New Foundation Fellowship

Reproclaiming the Everlasting Gospel

The Only Antidote (Introduction and Part One)

Introduction

For the next few days, I will be posting in three parts the paper that I gave at the New Foundation Fellowship gathering last month near Casper, Wyoming, U.S.A. As readers might surmise from the title, this paper examines the question of where resides the power to counteract and overcome evil. Nowhere are the essential criteria for victory over evil upheld and identified more succinctly than in Jesus's rebuttal of Satan, which occurs in the first 17 verses of the fourth chapter of Matthew. As the third part of this paper examines that passage, I hope the reader will refresh his or her memory beforehand.

Part One

Because thou hast kept the word of my patience, I also will keep thee from the hour of temptation which shall come upon all the world, to try them that dwell upon the earth (Rev. 3:10).             
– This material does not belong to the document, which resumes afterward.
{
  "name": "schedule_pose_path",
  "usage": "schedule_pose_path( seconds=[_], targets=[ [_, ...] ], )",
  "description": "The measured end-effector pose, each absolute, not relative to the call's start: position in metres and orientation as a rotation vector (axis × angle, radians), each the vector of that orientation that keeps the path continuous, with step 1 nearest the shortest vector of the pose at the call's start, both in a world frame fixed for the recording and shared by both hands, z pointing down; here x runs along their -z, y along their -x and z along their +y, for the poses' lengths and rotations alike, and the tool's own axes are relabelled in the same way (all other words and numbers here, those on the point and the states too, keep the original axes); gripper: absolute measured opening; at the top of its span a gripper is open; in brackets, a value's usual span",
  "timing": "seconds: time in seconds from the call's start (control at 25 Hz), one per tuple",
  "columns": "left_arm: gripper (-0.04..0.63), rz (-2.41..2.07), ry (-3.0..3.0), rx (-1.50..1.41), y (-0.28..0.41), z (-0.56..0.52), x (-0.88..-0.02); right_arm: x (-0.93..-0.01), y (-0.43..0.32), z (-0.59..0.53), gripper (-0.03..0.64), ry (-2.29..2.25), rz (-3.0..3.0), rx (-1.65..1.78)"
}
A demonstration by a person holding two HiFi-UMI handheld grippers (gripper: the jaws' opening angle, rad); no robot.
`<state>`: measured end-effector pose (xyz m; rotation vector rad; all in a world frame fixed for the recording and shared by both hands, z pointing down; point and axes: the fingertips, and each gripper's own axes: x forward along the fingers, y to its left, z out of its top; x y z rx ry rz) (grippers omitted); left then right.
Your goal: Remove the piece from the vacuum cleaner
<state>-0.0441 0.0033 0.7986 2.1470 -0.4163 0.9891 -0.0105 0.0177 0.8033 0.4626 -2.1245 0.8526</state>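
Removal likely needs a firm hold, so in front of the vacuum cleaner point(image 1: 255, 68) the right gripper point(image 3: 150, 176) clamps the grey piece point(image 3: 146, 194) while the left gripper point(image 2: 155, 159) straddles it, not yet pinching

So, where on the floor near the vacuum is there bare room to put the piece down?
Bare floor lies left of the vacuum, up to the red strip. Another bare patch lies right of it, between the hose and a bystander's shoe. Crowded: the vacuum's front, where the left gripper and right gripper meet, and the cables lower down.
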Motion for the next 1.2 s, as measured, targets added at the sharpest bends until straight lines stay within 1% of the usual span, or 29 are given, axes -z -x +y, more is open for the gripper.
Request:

Hannah Arendt was a philosopher and political theorist who left Germany in the early '30s. After having done relief work in France for some years, she was briefly held in a detention camp when France fell to the Nazis. She fled to the United States in 1941 where she taught and wrote for several decades. Some may be familiar with the phrase “the banality of evil” that she coined while covering the trial of war criminal Adolf Eichmann in Jerusalem in the early ‘60s. It was Eichmann's "absence of thinking," Arendt wrote, "that awakened my interest. Is evil-doing...possible in default of not just 'base motives'...but of any motives whatsoever....Might the problem of good and evil, our faculty of telling right from wrong, be connected with our faculty of thought?" (The Life of the Mind, New York: Harcourt, Brace, Jovanovich, 1978)

Arendt came to believe that the great destruction wreaked during the times of Nazi and Stalinist totalitarianism was a direct result of the refusal to exercise our human capacity for critical thought. The forfeiture of reason opened the way for chaos and destruction, she claimed. The following is an excerpt from a monologue in the film titled Hannah Arendt:

This inability to think created the possibility for many ordinary men to commit evil deeds on a gigantic scale, the like of which had never been seen before. The manifestation of the wind of thought is not knowledge but the ability to tell right from wrong, beautiful from ugly. And I hope that thinking gives people the strength to prevent catastrophes in these rare moments when the chips are down.

At another point in the film, Arendt defines radical evil as the continual obliteration of sense within daily surroundings that occurred in the concentration camps. Senselessness made superfluous the high mental functioning that distinguishes us as human beings. Thus, Arendt argued, the obliteration of sense was intended to make "human beings superfluous as human beings." In a classroom scene, she lectures her college students:

Western tradition mistakenly assumes that the greatest evils of mankind arise from selfishness. But in our century, evil has proven to be more radical than was previously thought. And we now know that the truest evil, the radical evil, has nothing to do with selfishness or any such understandable sinful motives. Instead it is based on the following phenomenon: making human beings superfluous as human beings. The entire concentration camp system was designed to convince the prisoners they were unnecessary before they were murdered. In the concentration camps, men were taught that punishment was not connected to a crime, that exploitation wouldn’t profit anyone, and that work produced no results. The camp is a place where every activity and human impulse is senseless: where, in other words, senselessness is daily produced anew.

Later Arendt wrote in a personal letter that evil was “thought-defying,” that its nothingness precipitated a frustration of thought. In that same letter, she modified her earlier view on radical evil.

I changed my mind and do no longer speak of “radical evil”....It is indeed my opinion now that evil is never “radical,” that it is only extreme, and that it possesses neither depth nor any demonic dimension. It can overgrow and lay waste the whole world precisely because it spreads like a fungus on the surface. It is “thought-defying,” as I said because thought tries to reach some depth, to go to the roots, and the moment it concerns itself with evil, it is frustrated because there is nothing. That is its “banality.” Only the good has depth and can be radical. (Letter to Scholem 7/24/63)

Arendt thought that evil spreads when man forfeits his capacity to think deeply. She later concluded that thought is frustrated by evil, as "thought tries to reach some depth," and evil has no depth. She rightly saw that evil destroys man, and man cannot overcome it by his own power.